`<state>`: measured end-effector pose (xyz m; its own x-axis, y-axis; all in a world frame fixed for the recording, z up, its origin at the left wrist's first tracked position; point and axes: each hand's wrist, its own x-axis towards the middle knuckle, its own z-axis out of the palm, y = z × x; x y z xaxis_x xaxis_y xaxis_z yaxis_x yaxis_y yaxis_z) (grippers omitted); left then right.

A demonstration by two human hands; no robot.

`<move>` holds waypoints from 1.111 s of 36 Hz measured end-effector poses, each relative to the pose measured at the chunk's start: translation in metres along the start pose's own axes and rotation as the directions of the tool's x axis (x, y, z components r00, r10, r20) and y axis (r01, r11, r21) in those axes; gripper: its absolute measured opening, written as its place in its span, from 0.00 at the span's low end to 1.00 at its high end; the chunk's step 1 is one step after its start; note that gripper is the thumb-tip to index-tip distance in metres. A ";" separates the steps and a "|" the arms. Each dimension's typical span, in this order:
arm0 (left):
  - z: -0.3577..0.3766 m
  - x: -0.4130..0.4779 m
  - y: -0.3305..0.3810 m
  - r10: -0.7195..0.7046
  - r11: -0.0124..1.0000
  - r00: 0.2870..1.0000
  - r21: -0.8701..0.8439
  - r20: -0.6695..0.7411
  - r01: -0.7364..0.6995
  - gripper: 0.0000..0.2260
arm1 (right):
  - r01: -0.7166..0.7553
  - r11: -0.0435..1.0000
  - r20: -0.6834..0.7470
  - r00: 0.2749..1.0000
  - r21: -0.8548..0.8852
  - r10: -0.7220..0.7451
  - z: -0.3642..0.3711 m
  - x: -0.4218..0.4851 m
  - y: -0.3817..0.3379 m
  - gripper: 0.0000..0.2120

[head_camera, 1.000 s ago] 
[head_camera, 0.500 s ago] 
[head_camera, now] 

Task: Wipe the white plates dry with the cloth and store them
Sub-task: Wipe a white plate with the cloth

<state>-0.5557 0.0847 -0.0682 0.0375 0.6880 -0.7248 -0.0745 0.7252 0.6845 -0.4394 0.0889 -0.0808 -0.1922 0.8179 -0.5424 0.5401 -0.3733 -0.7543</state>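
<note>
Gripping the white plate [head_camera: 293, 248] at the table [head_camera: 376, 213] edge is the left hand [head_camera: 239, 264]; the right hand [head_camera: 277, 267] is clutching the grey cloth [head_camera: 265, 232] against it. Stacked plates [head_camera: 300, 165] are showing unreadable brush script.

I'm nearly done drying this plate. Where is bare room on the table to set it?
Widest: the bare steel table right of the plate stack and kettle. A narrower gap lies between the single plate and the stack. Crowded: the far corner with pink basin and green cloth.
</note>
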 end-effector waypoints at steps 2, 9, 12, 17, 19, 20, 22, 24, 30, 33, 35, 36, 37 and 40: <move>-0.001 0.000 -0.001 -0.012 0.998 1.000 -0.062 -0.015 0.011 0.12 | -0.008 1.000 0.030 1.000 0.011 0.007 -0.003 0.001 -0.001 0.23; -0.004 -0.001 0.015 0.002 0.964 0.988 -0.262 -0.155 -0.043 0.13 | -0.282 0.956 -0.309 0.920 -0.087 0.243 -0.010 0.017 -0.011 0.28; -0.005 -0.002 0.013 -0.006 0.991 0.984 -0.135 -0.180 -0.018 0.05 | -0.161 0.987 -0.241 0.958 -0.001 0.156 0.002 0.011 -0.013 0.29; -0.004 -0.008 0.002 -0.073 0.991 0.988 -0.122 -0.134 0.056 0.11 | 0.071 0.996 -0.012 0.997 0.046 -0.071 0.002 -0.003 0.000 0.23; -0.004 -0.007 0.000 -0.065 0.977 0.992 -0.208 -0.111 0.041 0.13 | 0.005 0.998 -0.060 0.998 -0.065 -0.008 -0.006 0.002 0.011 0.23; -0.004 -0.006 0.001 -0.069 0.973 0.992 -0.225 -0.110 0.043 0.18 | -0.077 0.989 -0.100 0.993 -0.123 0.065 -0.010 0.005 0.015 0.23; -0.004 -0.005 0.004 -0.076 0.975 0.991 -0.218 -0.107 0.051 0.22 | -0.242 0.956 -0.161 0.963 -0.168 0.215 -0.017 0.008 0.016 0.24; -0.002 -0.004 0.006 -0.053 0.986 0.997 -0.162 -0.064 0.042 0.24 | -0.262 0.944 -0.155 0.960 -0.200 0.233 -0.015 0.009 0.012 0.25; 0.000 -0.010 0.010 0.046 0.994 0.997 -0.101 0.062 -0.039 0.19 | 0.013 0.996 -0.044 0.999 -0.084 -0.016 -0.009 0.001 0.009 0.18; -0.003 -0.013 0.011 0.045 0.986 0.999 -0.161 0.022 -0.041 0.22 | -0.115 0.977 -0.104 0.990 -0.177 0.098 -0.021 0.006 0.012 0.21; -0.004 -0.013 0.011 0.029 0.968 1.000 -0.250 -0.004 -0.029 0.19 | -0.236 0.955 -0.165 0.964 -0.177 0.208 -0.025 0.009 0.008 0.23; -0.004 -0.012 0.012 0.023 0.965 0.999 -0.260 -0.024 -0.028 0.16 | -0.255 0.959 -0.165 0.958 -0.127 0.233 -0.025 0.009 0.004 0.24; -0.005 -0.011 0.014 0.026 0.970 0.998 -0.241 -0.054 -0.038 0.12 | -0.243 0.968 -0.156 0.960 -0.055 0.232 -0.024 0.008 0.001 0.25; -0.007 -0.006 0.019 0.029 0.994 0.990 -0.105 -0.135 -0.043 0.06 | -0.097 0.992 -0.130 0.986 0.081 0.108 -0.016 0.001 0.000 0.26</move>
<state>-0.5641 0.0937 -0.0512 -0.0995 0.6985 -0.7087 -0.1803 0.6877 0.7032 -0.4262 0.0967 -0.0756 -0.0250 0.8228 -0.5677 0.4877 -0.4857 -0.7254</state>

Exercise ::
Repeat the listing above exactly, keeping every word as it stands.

Task output ::
`<state>`: measured end-effector pose (xyz m; its own x-axis, y-axis; all in a world frame fixed for the recording, z up, its origin at the left wrist's first tracked position; point and axes: each hand's wrist, its own x-axis towards the middle knuckle, its own z-axis out of the palm, y = z × x; x y z xaxis_x xaxis_y xaxis_z yaxis_x yaxis_y yaxis_z) (grippers omitted); left then right.

A demonstration by two human hands; no robot.

`<move>` holds waypoints from 1.111 s of 36 Hz measured end-effector poses, each relative to the pose measured at the chunk's start: translation in metres along the start pose's own axes and rotation as the directions of the tool's x axis (x, y, z components r00, r10, r20) and y axis (r01, r11, r21) in those axes; gripper: its absolute measured opening, written as its place in its span, from 0.00 at the span's low end to 1.00 at its high end; the chunk's step 1 is one step after its start; note that gripper is the thumb-tip to index-tip distance in metres. A ";" separates the steps and a "|" the arms. Each dimension's typical span, in this order:
arm0 (left):
  - z: -0.3577..0.3766 m
  - x: -0.4130..0.4779 m
  - y: -0.3305..0.3810 m
  - r10: -0.7195..0.7046
  - r11: -0.0124..1.0000
  - r00: 0.2870..1.0000
  - r21: -0.8701..0.8439
  - r20: -0.6695..0.7411
  - r01: -0.7364..0.6995
  - gripper: 0.0000..0.2260
arm1 (right):
  - r01: -0.7166..0.7553
  - r11: -0.0435..1.0000
  - r20: -0.6834..0.7470
  - r00: 0.2749..1.0000
  - r21: -0.8548..0.8852
  - r10: -0.7220..0.7451
  - z: -0.3642..0.3711 m
  - x: -0.4218..0.4851 m
  - y: -0.3817..0.3379 m
  - gripper: 0.0000..0.2120

[head_camera, 1.000 s ago] 
[head_camera, 0.500 s ago] 
[head_camera, now] 

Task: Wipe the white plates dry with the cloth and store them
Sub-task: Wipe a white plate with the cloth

<state>-0.5557 0.0847 -0.0682 0.0375 0.6880 -0.7248 -0.0745 0.7252 0.6845 -0.4394 0.0889 -0.0808 -0.1922 0.8179 -0.5424 0.5401 -0.3733 -0.7543</state>
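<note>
Gripping the white plate [head_camera: 293, 248] at the table [head_camera: 376, 213] edge is the left hand [head_camera: 239, 264]; the right hand [head_camera: 277, 267] is clutching the grey cloth [head_camera: 265, 232] against it. Stacked plates [head_camera: 300, 165] are showing unreadable brush script.

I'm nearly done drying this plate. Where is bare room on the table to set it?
Widest: the bare steel table right of the plate stack and kettle. A narrower gap lies between the single plate and the stack. Crowded: the far corner with pink basin and green cloth.
</note>
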 end-effector waypoints at steps 2, 9, 12, 17, 19, 20, 22, 24, 30, 33, 35, 36, 37 and 40: <move>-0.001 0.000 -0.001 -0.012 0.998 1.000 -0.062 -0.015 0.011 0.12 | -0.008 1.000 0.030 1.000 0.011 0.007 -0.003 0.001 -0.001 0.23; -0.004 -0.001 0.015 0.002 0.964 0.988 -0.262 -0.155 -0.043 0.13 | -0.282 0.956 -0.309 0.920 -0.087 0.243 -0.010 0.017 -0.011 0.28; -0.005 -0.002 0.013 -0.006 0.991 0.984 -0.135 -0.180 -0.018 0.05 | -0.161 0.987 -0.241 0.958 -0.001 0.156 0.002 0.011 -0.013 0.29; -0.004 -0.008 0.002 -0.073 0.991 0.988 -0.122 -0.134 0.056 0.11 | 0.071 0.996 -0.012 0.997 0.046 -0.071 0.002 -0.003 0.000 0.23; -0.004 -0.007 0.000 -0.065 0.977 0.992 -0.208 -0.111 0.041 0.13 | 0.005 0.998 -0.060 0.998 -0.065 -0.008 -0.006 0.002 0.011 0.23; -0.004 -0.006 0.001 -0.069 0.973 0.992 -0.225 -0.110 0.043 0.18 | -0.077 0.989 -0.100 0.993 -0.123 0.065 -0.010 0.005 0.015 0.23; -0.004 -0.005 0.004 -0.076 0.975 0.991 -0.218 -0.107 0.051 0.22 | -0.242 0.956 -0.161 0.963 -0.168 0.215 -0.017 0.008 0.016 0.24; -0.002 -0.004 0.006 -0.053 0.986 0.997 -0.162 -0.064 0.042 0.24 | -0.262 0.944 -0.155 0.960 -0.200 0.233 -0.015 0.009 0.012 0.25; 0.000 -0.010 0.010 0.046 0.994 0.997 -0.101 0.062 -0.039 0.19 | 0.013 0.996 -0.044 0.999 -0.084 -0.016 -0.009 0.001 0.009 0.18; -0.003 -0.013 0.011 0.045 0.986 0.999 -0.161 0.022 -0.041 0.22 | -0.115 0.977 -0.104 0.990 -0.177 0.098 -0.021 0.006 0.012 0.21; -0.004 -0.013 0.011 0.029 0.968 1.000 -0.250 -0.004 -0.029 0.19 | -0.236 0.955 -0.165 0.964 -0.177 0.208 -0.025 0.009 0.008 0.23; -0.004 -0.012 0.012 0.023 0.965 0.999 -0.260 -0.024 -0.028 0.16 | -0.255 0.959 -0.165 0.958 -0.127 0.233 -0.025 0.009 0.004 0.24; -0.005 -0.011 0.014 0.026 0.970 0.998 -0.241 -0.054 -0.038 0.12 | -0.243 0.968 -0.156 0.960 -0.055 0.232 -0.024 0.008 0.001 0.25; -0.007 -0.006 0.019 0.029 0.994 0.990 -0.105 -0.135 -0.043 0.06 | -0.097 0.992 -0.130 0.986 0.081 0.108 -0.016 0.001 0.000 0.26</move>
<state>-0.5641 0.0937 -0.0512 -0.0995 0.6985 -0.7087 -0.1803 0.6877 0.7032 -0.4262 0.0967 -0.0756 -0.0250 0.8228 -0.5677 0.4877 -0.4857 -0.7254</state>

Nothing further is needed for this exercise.